YOUR ASSIGNMENT >> Search the entries for the word "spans" and pull out each line that has it.

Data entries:
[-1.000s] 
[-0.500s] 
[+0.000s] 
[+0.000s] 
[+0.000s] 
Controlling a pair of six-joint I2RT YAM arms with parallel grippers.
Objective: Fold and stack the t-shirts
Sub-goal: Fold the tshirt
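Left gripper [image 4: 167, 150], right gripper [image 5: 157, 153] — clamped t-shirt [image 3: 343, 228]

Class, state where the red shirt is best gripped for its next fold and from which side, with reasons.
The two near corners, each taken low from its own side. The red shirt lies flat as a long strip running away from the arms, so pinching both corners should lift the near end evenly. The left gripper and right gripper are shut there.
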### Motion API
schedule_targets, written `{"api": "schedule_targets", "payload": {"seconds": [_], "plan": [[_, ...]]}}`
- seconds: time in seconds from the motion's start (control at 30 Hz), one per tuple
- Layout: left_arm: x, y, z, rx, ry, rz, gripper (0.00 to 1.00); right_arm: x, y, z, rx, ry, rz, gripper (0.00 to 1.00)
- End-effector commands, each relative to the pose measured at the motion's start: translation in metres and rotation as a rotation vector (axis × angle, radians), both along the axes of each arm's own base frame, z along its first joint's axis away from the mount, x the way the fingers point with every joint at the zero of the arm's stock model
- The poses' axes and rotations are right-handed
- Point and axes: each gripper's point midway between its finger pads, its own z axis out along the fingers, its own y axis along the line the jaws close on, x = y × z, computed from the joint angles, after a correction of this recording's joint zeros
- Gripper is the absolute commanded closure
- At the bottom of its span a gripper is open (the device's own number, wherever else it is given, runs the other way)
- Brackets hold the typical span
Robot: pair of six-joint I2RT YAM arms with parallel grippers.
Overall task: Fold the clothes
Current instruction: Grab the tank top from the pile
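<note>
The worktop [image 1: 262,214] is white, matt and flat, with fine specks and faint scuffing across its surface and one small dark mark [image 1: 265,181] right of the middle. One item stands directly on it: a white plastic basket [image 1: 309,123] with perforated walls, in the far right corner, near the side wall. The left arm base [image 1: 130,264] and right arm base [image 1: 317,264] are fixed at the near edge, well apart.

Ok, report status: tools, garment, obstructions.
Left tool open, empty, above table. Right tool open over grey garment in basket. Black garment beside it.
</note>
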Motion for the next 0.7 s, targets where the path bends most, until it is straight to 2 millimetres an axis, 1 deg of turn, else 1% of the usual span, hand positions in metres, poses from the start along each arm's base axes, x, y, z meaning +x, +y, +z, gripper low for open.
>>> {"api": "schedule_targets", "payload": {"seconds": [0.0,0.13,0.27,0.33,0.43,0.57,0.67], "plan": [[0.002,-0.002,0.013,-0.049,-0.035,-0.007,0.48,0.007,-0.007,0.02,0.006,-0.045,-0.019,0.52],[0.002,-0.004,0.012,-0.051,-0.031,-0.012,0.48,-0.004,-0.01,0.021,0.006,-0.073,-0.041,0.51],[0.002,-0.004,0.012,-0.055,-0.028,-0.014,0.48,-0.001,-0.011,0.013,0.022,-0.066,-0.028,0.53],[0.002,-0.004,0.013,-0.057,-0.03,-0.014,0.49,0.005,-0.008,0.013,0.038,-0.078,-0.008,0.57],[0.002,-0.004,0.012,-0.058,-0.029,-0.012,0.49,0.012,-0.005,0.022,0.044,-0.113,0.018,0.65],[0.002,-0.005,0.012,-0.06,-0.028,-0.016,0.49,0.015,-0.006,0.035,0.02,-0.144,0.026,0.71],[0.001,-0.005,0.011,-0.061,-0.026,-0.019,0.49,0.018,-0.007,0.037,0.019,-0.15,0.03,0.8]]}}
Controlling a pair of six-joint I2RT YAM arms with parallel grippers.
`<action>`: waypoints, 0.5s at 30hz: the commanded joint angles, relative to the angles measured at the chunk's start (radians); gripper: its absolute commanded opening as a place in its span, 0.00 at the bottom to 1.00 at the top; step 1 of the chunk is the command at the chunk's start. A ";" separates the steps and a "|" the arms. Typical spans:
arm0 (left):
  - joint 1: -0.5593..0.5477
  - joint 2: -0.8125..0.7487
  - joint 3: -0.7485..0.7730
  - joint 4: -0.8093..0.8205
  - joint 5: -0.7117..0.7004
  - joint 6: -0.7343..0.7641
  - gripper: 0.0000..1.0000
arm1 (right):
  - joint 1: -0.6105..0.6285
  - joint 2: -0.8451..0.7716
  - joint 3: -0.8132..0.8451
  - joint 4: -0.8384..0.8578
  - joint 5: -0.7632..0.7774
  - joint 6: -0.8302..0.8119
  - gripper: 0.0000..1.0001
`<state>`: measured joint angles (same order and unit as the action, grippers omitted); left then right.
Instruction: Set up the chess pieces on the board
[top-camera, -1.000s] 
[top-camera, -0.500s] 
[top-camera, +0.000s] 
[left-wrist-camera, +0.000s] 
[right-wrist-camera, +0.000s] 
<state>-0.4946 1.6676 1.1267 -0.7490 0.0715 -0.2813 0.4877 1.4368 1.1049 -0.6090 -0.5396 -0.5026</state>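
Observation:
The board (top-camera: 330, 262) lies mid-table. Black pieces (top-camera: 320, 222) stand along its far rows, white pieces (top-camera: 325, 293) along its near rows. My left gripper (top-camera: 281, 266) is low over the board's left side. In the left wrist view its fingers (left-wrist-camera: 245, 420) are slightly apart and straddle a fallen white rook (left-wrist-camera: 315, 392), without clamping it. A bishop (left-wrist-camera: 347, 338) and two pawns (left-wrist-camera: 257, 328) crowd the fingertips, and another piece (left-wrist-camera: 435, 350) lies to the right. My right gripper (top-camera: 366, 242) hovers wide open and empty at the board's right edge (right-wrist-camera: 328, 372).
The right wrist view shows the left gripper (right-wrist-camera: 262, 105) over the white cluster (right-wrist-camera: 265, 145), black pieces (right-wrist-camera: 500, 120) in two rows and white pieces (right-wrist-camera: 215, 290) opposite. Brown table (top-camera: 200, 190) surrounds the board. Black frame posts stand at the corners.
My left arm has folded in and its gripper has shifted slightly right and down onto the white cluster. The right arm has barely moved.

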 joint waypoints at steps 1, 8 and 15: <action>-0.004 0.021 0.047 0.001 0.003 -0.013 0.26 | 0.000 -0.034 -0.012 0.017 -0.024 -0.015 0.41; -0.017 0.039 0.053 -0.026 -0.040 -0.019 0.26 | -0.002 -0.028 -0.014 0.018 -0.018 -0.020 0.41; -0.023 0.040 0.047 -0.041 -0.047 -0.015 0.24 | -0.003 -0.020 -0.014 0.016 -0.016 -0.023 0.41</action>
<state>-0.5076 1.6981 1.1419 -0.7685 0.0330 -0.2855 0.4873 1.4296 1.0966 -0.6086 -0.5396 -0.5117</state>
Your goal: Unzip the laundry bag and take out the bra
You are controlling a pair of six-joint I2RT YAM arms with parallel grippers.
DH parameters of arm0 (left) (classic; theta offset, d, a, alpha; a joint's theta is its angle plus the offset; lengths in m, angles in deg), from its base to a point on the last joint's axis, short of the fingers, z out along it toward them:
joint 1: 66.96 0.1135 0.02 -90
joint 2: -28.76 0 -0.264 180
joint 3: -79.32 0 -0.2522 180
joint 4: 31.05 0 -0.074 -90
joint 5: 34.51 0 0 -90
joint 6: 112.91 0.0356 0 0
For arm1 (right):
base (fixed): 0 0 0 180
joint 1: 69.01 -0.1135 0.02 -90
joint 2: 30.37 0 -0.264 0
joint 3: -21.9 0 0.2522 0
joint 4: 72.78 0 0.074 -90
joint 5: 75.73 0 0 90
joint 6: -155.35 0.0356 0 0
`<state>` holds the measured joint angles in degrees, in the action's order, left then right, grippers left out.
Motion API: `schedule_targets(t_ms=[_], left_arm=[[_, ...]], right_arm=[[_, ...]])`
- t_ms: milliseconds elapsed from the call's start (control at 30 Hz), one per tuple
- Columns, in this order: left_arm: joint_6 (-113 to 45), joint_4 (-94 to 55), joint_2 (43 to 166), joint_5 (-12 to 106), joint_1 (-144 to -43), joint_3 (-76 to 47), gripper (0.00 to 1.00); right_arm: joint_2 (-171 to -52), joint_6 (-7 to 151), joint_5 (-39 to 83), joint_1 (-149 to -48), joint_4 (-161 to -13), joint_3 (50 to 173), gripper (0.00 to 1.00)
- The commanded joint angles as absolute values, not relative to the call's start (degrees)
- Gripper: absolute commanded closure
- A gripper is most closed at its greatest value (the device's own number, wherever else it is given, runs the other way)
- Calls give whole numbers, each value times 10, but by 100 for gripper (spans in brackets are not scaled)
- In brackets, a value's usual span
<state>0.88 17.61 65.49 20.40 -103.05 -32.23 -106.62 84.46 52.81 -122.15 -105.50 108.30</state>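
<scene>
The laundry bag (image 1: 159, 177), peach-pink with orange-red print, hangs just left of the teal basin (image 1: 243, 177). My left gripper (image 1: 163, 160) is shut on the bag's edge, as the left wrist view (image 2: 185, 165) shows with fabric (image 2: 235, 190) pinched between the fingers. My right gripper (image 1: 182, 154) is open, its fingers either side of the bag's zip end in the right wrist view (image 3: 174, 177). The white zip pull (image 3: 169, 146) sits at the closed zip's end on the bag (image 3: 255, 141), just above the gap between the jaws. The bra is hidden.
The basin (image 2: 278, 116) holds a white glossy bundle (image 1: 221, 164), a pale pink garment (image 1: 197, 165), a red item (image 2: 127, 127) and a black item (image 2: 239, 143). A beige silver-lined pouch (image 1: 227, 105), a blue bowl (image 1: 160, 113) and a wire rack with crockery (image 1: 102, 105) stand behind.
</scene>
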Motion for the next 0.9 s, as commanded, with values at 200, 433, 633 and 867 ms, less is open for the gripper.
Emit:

RESULT FOR THIS TASK >>
`<action>`: waypoints, 0.5s at 30hz: the commanded joint angles, relative to the angles measured at the chunk's start (radians); gripper: its absolute commanded opening as a place in its span, 0.00 at the bottom to 1.00 at the top; step 1 of the chunk is the command at the chunk's start. A ";" separates the steps and a "|" the arms. Typical spans:
- Calls give whole numbers, each value times 10, but by 100 for gripper (spans in brackets are not scaled)

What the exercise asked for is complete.